Светлый робкий месяц стоит над тополем и звеняще струится в его листьях. Каждый листик шумит сам по себе, трепещет и сверкает, и все вместе шумят согласно и густо и говорят что-то свое. А когда подымется ветер, тополь дико шумит, и звезды сквозь этот обвальный шум смотрят, далекие, спокойные и неприступные.
И луна куда-то бежит среди ночных облаков, а когда исчезают облака, она вдруг останавливает свой бег и струит печальный, призрачный свет.

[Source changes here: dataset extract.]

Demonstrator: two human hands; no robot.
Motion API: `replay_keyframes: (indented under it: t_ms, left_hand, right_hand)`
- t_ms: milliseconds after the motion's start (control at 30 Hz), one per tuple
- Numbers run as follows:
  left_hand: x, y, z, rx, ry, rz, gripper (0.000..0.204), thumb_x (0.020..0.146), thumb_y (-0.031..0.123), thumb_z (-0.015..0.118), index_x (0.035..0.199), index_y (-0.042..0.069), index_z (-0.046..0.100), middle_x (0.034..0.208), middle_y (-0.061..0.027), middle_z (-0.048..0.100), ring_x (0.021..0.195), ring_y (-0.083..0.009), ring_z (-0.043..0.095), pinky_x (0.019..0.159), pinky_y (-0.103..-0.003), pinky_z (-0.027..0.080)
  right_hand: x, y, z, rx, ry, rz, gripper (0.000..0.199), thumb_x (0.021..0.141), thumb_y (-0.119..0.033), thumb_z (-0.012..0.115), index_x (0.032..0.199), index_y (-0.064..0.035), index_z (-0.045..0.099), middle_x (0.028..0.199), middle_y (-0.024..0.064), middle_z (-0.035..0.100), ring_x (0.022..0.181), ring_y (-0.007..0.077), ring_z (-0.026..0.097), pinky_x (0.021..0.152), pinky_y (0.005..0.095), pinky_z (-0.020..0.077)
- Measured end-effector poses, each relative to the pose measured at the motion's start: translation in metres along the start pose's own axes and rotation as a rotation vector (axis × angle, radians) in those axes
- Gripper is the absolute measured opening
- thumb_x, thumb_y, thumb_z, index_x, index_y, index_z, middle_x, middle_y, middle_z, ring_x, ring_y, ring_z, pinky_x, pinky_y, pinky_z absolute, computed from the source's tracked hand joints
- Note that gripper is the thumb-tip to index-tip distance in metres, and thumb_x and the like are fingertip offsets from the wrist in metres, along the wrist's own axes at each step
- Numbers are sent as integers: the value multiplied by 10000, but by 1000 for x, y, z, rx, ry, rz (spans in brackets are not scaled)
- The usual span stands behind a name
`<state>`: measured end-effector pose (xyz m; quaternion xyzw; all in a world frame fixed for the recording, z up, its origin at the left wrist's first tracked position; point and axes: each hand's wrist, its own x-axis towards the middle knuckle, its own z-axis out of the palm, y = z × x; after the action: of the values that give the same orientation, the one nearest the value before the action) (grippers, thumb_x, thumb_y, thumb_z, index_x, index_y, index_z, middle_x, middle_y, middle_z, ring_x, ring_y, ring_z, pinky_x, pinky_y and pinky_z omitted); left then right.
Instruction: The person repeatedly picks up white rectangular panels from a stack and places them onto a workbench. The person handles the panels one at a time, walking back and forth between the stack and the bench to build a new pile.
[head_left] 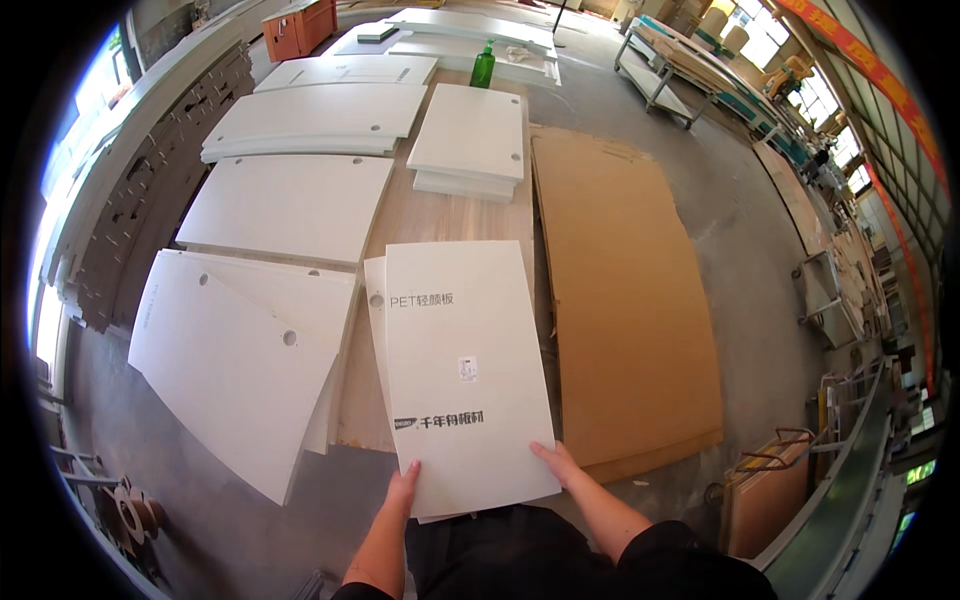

Потом снова появляются облака, и она возобновляет свой безутешный бег.
И все вокруг дивно искрится, осыпая легкие, нежные лепестки, которые, прежде чем упасть, долго, как бабочки-лимонницы, летают в лунном воздухе, оседают на траву и, колышась, тихо, печально касаются земли.
Дед крепко прижимает меня к себе, он готов отдать мне свое сердце, лишь бы я прошел эту долгую, бесконечную ночь, доставшуюся мне в раннем детстве.
— Спи, мой мальчик, спи, родной…
Появляется Юхим, неожиданно громадный, дремучий, как дерево.
— Чи вечеряли?
Он говорит тихо, ласково, словно ночная тишина и его успокоила.
Он приносит холодный, в росе, глечик молока и ковригу душистого ржаного хлеба.
Я плачу и пью молоко.
— Ну ничего, парнишечка, ничего.
Юхим гладит меня тяжелой, шершавой рукой поденщика, и теплая, добрая сила этой черствой ладони постепенно успокаивает меня, и я затихаю.